For the issue, Out editor in chief Aaron Hicklin wrote an open letter to Lambert airing some grievances with how the singer, and his managers, are handling the spotlight.
"I like you, I really do," Hicklin wrote. "Although I'd never watched 'American Idol,' I became a fan this year thanks to your unapologetic flamboyance and sexual swagger. It was refreshing to see someone playing by his own rules among so many cookie-cutters."
Hicklin said he thought Lambert's second-place finish was a win for those who saw it as a test of America's growing tolerance. "That's why we're proud to have you in this year's Out 100, along with all the other men and women who don't believe their sexuality should be a barrier to success," he added.
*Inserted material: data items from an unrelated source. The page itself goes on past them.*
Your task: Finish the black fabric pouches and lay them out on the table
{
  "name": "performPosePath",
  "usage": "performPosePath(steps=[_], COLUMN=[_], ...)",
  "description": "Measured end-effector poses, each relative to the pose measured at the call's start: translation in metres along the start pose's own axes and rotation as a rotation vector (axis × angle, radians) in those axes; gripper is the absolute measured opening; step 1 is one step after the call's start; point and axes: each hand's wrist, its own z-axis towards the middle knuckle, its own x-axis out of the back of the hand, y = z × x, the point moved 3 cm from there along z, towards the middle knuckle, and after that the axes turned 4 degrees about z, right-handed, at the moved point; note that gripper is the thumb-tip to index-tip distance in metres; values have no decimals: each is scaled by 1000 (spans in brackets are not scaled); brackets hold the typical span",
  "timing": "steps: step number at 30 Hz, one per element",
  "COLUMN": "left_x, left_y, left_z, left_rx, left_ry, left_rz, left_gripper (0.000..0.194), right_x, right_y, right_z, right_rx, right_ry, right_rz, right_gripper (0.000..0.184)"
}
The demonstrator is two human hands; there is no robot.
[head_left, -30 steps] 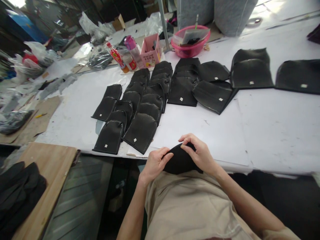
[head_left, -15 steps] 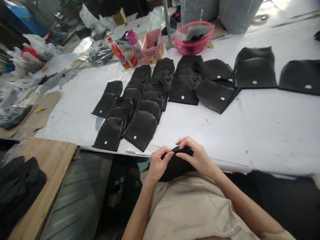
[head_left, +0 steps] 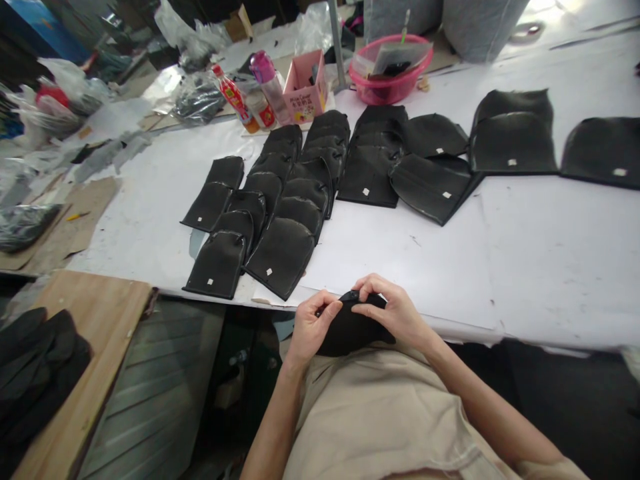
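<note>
Both hands work on a black curved fabric piece (head_left: 353, 330) held against my body at the table's front edge. My left hand (head_left: 314, 325) pinches its upper left rim between thumb and fingers. On the right part of the same rim, my right hand (head_left: 393, 307) is closed, thumb below and fingers curled over the top. The rim between the two hands looks folded; the piece's lower part rests at my lap. Beyond the hands lie overlapping black panels (head_left: 283, 257), several with small white tags, on the white table (head_left: 400, 253).
A pink basin (head_left: 387, 87), a pink box (head_left: 306, 100), a purple-capped bottle (head_left: 270, 83) and a red-labelled bottle (head_left: 234, 100) stand at the back. To my left, dark cloth (head_left: 40, 373) lies on a wooden board (head_left: 107, 293). Plastic bags (head_left: 75, 93) clutter the far left.
My left hand has shifted slightly left along the rim, uncovering more of the folded edge. My right hand keeps nearly the same place. The whole view has moved a little.
</note>
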Motion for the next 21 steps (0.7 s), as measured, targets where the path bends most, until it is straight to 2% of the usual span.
performPosePath(steps=[5,8,13,21], left_x=[-1,-7,-16,-17], left_y=[2,-3,-11,-18], left_z=[1,4,5,4], left_rx=[20,93,209,260], left_ry=[-14,13,-30,-23], left_rz=[43,-60,-247,-292], left_gripper=[39,42,35,35], right_x=[-7,-10,-10,-10], right_y=[-1,0,0,1], right_z=[-3,-5,-6,-6], right_rx=[105,148,167,168], right_ry=[-12,-29,-67,-75], right_rz=[-64,-108,-138,-155], right_gripper=[16,14,12,10])
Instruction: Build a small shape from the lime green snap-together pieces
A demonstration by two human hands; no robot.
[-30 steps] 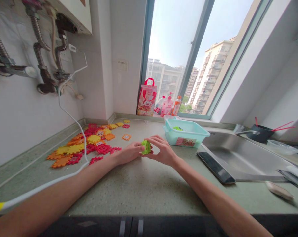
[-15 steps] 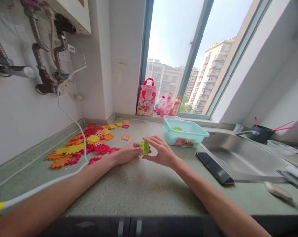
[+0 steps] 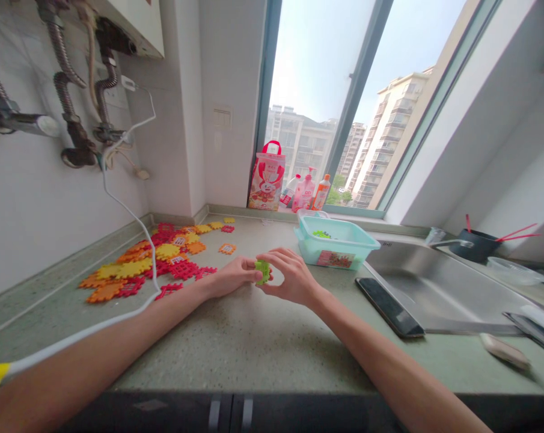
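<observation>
Both of my hands meet over the green speckled countertop around a small green toy piece. My left hand pinches its left side and my right hand curls over its right side, hiding part of it. A little red shows under the right fingers. To the left lies a spread of flat red, orange and yellow interlocking tiles. Behind my right hand stands a teal plastic basket with green pieces inside.
A black phone lies beside the steel sink. A white cable drops from wall pipes across the counter. A red gift bag and pink bottles stand at the window. A dark bowl sits far right.
The green piece has turned between my fingers and now shows a narrower edge. My hands stay in the same spot; the view shifted slightly.
</observation>
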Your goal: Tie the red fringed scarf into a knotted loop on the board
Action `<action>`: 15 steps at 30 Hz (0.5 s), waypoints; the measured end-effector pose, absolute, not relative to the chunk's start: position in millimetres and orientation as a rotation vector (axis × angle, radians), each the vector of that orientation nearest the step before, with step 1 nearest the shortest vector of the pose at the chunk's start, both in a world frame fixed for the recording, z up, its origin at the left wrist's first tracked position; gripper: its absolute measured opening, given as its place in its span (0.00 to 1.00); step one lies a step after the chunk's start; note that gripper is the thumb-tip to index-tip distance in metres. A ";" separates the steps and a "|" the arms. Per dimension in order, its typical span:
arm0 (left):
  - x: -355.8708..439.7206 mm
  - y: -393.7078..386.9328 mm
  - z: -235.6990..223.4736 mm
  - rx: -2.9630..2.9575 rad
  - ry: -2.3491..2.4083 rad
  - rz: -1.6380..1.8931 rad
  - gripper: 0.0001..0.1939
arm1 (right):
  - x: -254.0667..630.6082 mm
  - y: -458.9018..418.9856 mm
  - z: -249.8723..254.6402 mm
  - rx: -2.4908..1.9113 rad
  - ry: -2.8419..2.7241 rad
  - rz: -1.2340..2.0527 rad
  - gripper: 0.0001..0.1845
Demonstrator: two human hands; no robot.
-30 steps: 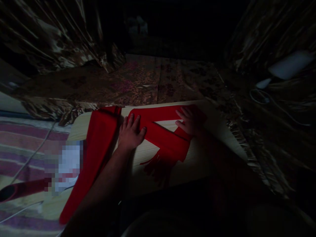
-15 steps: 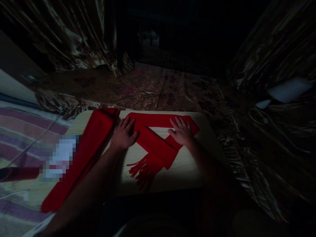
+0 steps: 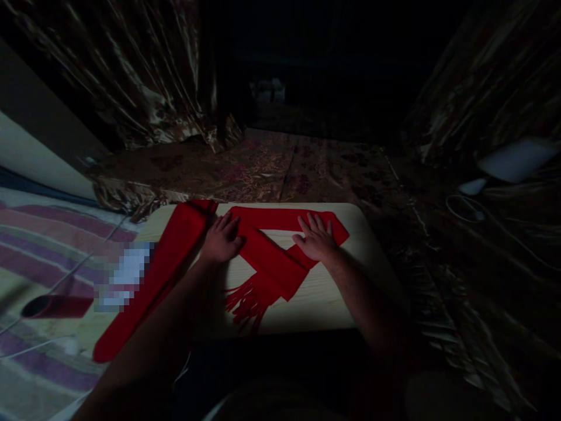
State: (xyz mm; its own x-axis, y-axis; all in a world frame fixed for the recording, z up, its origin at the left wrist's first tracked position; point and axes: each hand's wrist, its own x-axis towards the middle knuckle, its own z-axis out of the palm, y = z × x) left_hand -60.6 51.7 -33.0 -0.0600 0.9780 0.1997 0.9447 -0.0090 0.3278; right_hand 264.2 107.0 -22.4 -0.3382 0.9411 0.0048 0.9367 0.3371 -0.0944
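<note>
A red fringed scarf (image 3: 274, 260) lies on a pale wooden table (image 3: 324, 313), folded so that its two lengths cross and its fringe spreads toward the near edge. My left hand (image 3: 222, 238) rests with fingers spread on the scarf's upper left fold. At the upper right fold, my right hand (image 3: 316, 237) lies flat on the cloth, its fingers apart. Neither hand grips anything. A second long red folded cloth (image 3: 153, 286) stretches along the table's left side, next to my left forearm, which covers part of its edge.
Left of the table is a striped bedspread (image 3: 56, 240) with a red tube-like object (image 3: 65, 306) and white cables. A blurred-out rectangle (image 3: 129, 272) lies near the left cloth. Patterned fabric (image 3: 272, 164) covers the surface behind. A white device (image 3: 517, 159) with a cord sits at right.
The camera view has shifted slightly. Both hands stay flat on the scarf, with the right hand slightly further left along it. The scarf's folded shape looks nearly the same.
</note>
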 end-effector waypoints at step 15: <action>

"It's unfortunate, therefore, that your record label and management don't share the same view. We're curious whether you know that we made cover offers for you before 'American Idol' was even halfway through its run. Apparently, Out was too gay, even for you. There was the issue of what it would do to your record sales, we were told. Imagine! A gay musician on the cover of a gay magazine. What might the parents think! It's only because this cover is a group shot that includes a straight woman that your team would allow you to be photographed at all — albeit with the caveat that we must avoid making you look 'too gay.' "
A spokesperson for Lambert's management had not returned requests for comment at press time.
Hicklin went on to lament that while the Out interview was "gracious and frank," he was disheartened by Lambert's decision to do a photo shoot with Details magazine that had him groping a naked woman. "You're a pioneer, an out gay pop idol at the start of his career," Hicklin wrote. "Someone has to be first, and we're all counting on you not to mess this up. You have to find your own path and then others can follow. We just hope it's a path that's honest and true and that you choose to surround yourself with people who celebrate your individuality."